* _Assignment_
Count the lines below that include the word "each", then give that number and no other words.
==============================
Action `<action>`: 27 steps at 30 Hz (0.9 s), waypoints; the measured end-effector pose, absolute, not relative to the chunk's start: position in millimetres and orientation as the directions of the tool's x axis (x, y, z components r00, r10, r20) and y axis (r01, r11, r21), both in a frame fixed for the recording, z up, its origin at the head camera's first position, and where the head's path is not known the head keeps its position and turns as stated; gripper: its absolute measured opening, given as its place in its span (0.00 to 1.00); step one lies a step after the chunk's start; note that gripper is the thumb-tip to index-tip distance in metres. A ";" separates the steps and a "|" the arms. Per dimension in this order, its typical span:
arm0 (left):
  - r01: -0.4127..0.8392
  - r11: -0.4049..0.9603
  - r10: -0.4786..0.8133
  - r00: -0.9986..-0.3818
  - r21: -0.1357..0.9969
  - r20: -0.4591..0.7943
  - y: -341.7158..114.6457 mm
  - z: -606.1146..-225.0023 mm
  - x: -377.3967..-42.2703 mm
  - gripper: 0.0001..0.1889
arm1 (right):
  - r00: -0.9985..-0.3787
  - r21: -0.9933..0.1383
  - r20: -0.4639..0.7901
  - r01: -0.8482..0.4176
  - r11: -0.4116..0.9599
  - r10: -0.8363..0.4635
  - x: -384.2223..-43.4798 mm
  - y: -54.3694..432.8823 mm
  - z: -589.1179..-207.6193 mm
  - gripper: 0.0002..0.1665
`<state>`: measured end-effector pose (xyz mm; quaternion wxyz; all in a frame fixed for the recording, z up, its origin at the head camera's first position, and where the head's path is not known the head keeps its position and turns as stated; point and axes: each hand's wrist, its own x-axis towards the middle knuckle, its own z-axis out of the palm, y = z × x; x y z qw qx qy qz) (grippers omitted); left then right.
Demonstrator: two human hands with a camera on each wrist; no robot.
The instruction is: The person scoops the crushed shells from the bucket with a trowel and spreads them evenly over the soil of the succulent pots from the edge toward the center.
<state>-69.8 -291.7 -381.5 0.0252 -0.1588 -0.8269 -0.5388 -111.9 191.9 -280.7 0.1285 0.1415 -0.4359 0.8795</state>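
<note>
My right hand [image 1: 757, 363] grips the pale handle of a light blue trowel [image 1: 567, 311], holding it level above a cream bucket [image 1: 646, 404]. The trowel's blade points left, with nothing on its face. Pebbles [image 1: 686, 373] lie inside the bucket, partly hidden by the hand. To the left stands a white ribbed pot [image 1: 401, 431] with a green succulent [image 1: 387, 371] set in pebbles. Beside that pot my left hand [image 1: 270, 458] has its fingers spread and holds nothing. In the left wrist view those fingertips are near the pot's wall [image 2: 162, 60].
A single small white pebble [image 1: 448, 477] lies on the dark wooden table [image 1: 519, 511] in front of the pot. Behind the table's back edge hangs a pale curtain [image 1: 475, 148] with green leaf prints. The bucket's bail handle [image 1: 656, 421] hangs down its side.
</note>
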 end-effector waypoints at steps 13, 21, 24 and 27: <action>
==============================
* _Solution for this exercise_
2